On Wednesday, Department of Environmental Protection attorney Matthew White asked the state Supreme Court to reverse Wojcik’s determination in Department of Environmental Protection, et al. v. Pennsylvania Legislative Reference Bureau, insisting RGGI involves a fee, not a tax. While the executive branch may levy the former to cover administrative costs, it cannot unilaterally impose the latter, per the state Constitution.
“Nobody here seriously contends that the RGGI regulation was implemented for a purpose — much less a primary purpose — of raising revenues,” he told the justices. “It was implemented to regulate producers of the pollutant carbon dioxide and to allow the department to better address the harms resulting from those emissions. The department has a statutory power and duty [under the 1959 Air Pollution Control Act] to adopt rules and regulations “for the prevention, control, reduction and abatement of air pollution.”
White said the revenues collected via RGGI would go only into the state’s Clean Air Fund to mitigate air pollution through carbon capture programs and energy-efficiency initiatives. He added, however, that DEP has yet to make detailed plans for implementation, an admission with which Justice Kevin Brobson (R) took issue.
“Isn’t that a problem, though?” Brobson asked. “The [relevant] test requires you to show that the amount generated by the fee is necessary to reimburse for a regulatory scheme and there’s no existing regulation or statute that says how you’re going to spend this incredible amount of money that’s going to be generated by this. I wonder if it’s like the chicken-and-egg thing: You’re going to get the revenue first and then you’re going to figure out how to spend it; that doesn’t seem to be what the [precedent-based] test requires.”
White conceded that the administration cannot precisely anticipate how RGGI revenues will be outlaid or the air-quality programs’ administrative costs.
“I agree with Your Honor,” he said. “I can’t point to anything in the record that says, ‘Here is specifically how these proceeds are going to be spent.’”

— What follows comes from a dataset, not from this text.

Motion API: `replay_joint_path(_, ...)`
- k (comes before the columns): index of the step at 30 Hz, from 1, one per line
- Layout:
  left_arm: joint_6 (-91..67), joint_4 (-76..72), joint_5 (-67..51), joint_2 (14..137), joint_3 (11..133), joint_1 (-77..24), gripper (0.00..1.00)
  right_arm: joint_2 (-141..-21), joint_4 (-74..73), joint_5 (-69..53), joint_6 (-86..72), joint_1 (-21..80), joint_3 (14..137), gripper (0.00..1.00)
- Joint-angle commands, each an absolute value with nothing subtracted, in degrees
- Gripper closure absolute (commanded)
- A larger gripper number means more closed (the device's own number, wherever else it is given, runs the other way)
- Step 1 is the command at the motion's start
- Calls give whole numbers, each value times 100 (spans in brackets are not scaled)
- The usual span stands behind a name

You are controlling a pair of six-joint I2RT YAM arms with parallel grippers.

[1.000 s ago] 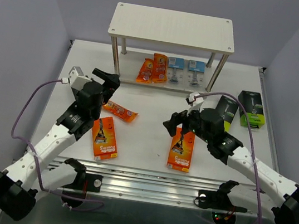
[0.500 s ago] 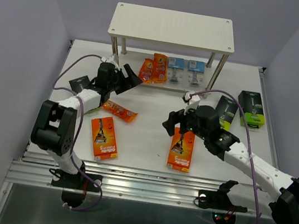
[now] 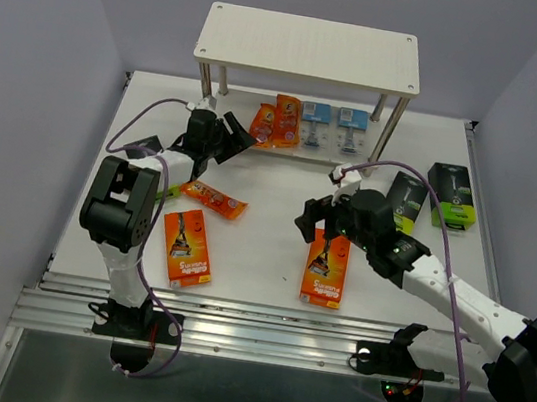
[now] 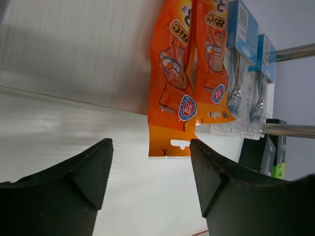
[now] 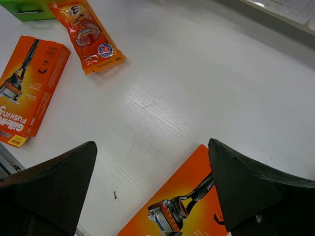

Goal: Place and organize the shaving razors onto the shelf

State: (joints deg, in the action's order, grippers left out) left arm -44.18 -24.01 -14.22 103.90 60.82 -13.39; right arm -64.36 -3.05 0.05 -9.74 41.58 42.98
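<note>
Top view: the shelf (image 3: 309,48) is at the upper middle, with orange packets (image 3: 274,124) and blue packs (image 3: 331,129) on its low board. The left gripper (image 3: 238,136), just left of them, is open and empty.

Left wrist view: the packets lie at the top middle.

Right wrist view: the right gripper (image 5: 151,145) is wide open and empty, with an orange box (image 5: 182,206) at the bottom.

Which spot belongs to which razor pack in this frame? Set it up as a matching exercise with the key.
Things
1. blue blister packs
2. black-and-green boxes
3. single orange foil packet
4. right-hand flat orange box

Places
a. on the table, right of the shelf
b. on the table, just under the open right fingers
c. on the shelf's lower board
d. on the table's left half, in front of the shelf

Pairs: 1-c, 2-a, 3-d, 4-b
</note>
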Motion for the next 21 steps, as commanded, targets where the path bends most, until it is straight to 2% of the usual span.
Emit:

Jessica O’Neill, an attorney for the environmental group Citizens for Pennsylvania’s Future and other appellants siding with DEP, backed White’s sentiment in her own remarks though she relied more emphatically on the state’s 1971 Environmental Rights Amendment. The provision recognizes Pennsylvanians’ “right to clean air, pure water, and to the preservation of the natural, scenic, historic and esthetic values of the environment.”
“…[RGGI] proceeds cannot be considered a tax because they are subject to the strictures of the Environmental Rights Amendment,” O’Neill argued.
Brigid Khuri, representing the Republican-led state Senate, countered that the DEP needs to argue its carbon-discharge pricing scheme is a fee to bypass the legislature. However, she said the levy’s vague nature suggests it is a tax conceived for purposes beyond the program’s basic administration.
“DEP would have us believe that it’s a fee, and they say it’s a fee because they have to,” she said. “They don’t have the authority to tax, and as Judge Wojcik properly recognized, the power to tax is vested exclusively in the General Assembly. And even if they wanted to delegate it to the department, they could not do so because we do not allow unelected officials in an administrative agency to impose taxes; so there’s no amount of interpretation of the Air Pollution Control Act that could authorize them to enact the tax.”